September stared at him.
“The Bathysphere told me. Didn’t you hear?”
“I didn’t hear anything, Tem,” Saturday answered, and he did not like his answer one bit. His eyes filled up with worry like tide pools. September had always been so wonderfully bullheaded. She didn’t imagine things or make jokes at his expense. “Perhaps the Derby is too much, the pressure of it … perhaps we need to sleep.”
But September refused to nap. She stared hurtfully at him. The moment the glass dome had closed over their heads, a clear, bright voice had spoken and explained everything. It had. She wasn’t hearing things.
“Well, the Bathysphere wished us a good morning, told us to keep our hands and feet inside him at all times, and asked where we were off to this fine day. Also his name is Fizzwilliam. He comes from a large family in the P&P—that’s Perverse and Perilous, I’d guess. He’s the middle child, but he got quite a lot of love from all sides. He lost a sister in the mer-wars and thinks of her every year around this time. Oh, and he likes jellyfish for his suppers and his favorite color is yellow, but not that nasty sickly yellow some sea sponges have, the smashing bright yellow of bananafish.”
Saturday frowned deeply. “September, Bathyspheres don’t talk. Marids invented them—so we could invite friends to tea without killing them. Marids have a terrible habit of falling in love with dryhairs.” He blushed, a deeper blue.
“Sure they talk! Or this one does! Saturday, I sat down and Fizzwilliam piped up at once! And then I looked at the controls and it just made sense that the dishes were meant for talking back to him and the down-bubble-bath brush was the one on the left.

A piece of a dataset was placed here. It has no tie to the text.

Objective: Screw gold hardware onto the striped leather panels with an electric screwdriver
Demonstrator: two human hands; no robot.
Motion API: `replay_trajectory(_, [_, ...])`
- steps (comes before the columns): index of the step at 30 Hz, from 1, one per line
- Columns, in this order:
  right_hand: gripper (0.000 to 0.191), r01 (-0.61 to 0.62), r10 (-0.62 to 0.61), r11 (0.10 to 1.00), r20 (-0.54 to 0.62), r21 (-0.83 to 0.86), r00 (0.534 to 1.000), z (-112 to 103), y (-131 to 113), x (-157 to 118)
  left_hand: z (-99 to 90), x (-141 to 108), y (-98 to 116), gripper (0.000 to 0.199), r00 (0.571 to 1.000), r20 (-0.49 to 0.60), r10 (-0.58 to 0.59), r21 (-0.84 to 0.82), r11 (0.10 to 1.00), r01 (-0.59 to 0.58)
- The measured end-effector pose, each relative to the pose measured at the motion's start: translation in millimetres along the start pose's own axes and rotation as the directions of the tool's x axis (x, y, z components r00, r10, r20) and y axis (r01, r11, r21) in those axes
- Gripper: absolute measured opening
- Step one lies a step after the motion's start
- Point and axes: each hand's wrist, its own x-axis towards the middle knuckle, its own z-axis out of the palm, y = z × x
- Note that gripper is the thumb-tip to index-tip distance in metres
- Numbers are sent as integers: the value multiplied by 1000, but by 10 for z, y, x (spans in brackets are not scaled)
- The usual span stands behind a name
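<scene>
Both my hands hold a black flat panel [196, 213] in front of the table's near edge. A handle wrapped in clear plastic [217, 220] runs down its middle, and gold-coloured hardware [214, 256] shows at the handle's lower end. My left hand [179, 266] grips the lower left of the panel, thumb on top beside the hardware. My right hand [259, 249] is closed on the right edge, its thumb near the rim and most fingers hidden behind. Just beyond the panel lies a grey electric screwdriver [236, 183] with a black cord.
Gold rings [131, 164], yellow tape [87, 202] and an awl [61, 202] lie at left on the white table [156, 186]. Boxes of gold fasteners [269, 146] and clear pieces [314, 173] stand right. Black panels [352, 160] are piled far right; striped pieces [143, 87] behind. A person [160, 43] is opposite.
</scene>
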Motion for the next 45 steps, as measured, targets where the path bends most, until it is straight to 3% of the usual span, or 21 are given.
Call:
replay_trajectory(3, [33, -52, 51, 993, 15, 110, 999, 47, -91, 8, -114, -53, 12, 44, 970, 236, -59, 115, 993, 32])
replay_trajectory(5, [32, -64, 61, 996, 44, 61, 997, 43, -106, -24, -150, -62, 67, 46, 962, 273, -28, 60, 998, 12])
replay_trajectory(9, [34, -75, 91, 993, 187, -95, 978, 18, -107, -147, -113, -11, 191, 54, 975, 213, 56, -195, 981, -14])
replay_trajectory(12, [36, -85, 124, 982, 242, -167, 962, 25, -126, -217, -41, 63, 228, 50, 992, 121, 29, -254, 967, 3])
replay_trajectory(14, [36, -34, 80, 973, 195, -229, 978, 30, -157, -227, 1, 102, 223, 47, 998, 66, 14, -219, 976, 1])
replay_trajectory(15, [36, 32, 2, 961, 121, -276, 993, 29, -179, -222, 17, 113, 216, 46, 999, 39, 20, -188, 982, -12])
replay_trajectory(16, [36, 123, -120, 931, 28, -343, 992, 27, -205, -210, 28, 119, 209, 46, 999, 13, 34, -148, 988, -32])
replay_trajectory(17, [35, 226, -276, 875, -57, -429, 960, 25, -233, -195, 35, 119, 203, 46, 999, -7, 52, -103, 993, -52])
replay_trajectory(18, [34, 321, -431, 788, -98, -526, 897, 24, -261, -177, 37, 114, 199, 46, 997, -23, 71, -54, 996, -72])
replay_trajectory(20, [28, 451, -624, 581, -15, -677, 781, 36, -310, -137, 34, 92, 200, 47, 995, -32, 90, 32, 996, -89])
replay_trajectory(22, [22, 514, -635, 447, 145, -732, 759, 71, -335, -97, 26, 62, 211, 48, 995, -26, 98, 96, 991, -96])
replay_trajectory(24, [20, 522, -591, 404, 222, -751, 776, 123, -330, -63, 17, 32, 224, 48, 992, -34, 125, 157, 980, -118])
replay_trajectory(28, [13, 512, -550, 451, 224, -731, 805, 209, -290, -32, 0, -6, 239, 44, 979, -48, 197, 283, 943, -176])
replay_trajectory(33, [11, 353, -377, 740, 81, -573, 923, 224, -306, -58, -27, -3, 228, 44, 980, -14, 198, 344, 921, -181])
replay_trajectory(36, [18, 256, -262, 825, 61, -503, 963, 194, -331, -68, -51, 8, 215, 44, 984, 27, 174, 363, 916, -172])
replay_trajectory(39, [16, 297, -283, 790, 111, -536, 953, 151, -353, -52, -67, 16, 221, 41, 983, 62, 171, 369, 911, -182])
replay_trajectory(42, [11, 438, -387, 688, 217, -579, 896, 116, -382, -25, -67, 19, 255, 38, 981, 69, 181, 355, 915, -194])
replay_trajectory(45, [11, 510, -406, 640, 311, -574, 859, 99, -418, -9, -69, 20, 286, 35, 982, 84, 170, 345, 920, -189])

You brake with the handle on the right and reverse with the one in the middle, and you steer with the hot and cold taps. Am I right? I am right. How would I know all that about Fizzwilliam’s family if he hadn’t told me?”
What did it matter, if they were speeding on ahead? If she was happy, and trying to win, trying to stay? But Saturday could not help arguing. Some people must always argue, or they don’t feel right in their skin. “You could have made it up. To tease me.”

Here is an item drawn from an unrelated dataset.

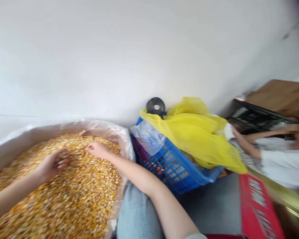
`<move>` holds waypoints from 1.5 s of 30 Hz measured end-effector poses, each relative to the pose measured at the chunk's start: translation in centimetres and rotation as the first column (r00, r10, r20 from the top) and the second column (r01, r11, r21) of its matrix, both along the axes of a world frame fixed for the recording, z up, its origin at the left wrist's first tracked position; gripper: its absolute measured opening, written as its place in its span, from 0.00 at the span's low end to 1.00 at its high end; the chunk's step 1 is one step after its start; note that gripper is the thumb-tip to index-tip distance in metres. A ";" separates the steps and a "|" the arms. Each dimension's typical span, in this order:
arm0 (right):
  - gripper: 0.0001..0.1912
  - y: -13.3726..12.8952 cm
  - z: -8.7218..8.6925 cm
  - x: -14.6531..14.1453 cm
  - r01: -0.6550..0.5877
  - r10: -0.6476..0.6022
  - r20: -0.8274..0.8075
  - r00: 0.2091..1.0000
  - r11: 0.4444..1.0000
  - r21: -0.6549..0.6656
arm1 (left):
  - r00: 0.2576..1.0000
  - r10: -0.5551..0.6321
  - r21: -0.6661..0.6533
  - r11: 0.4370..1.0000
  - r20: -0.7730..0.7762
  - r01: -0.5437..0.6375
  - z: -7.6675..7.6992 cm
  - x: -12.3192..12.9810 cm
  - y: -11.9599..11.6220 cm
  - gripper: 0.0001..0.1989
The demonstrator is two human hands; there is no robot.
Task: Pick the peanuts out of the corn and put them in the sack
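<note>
A large, deep heap of yellow corn kernels (89, 186) fills a container lined with clear plastic sheeting (126, 142). My left hand (53, 164) hovers over the kernels at the left, its fingers loosely curled with a gap between thumb and fingers, and nothing shows in it. To its right, my right hand (98, 150) is low over the corn near the far side. Its fingertips are drawn together in a pinch; whatever they hold is too small to make out.
A blue plastic basket (174, 166) draped with yellow netting (201, 136) stands right of the corn, a small black fan (155, 107) behind it. Nearer are a red and grey box (259, 202) and my knee (139, 212). At far right, a person in white (284, 166) is beside a black crate (254, 116).
</note>
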State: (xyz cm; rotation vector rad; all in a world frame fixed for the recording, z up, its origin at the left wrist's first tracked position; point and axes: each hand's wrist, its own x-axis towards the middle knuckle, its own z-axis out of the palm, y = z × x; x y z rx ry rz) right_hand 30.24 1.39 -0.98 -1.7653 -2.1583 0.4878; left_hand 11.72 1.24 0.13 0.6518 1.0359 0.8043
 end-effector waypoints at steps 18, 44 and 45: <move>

September gave him a pointed look. “When have I ever fibbed to you, Mr. Suspicious? I even told you the truth about my First Kiss, and I didn’t have to do that at all. I always tell you the big, snagged-up truth.”

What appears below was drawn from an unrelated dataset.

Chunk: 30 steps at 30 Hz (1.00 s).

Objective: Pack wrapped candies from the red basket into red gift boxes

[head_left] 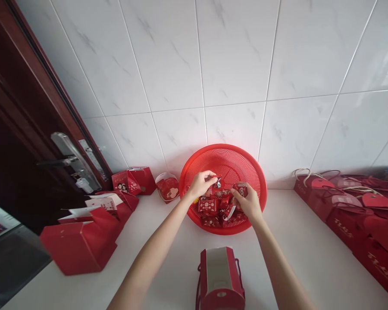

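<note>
A round red plastic basket (pixel 224 231) stands against the tiled wall, with several red wrapped candies (pixel 208 205) inside. Over its left part, my left hand (pixel 203 182) pinches a small red and silver wrapped candy (pixel 217 182) between thumb and fingers. My right hand (pixel 248 201) is at the basket's right side, its fingers closed on a red packet (pixel 240 188). In front of the basket, near the bottom of the view, sits an open red box (pixel 220 275) with dark red cord handles and a pale interior.
Open red boxes (pixel 80 245) stand on the left of the white counter (pixel 161 267), beside a dark door (pixel 26 107). A small patterned box (pixel 167 188) sits left of the basket. Rows of red handled boxes (pixel 352 215) line the right.
</note>
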Tool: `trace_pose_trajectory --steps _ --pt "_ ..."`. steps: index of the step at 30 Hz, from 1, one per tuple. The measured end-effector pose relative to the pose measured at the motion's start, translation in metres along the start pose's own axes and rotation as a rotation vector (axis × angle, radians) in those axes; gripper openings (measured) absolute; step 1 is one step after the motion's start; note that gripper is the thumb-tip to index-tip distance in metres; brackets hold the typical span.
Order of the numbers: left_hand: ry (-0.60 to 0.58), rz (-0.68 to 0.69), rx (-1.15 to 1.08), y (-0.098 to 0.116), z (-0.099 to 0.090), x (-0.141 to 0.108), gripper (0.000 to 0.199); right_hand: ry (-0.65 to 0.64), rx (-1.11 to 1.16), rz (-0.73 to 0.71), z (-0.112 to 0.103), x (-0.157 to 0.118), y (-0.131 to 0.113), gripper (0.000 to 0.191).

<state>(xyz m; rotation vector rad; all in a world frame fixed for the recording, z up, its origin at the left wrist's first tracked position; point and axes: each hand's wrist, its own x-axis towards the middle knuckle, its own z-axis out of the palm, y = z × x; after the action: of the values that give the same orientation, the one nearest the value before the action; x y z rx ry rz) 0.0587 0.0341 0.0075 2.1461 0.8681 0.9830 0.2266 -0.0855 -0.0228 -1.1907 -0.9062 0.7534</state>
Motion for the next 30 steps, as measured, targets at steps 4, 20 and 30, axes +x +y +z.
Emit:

A cloud crept into Saturday’s eyes. “Your First Kiss? When was that?”
September punched his shoulder playfully. “Ha-ha. Your shadow kissed me without asking when I met
him in Fairyland-Below. You must remember. I gave you my Second Kiss right away. You got my Third Kiss, too. But you asked. You wrote on a little card in blue ink: I should like to kiss you if you want to be kissed, and you like me in a kissing kind of way, and not only in an adventuring way.”
“Yes, of course I remember,” Saturday murmured, and rubbed the tops of his arms, as he did whenever he got nervous. “I was very careful with my penmanship.” But he didn’t sound certain about it at all.
September sighed and looked out into the bubbling turquoise water, growing deeper and darker blue as they sank, streaming ahead toward Mumkeep Reef. “I do wish we could go faster! The Derby will go on without us up there and I’ll bet the Rex Tyrannosaur can run frightfully quick. Oh! Fizzwilliam says that if we look out the port side, we can see the county of Ys, which used to cozy up to the east coast of Fairyland, but got in a quarrel with the Pickapart Mountains and huffed off to have its own fun on the ocean floor.”
“Bathyspheres don’t talk,” Saturday repeated stubbornly.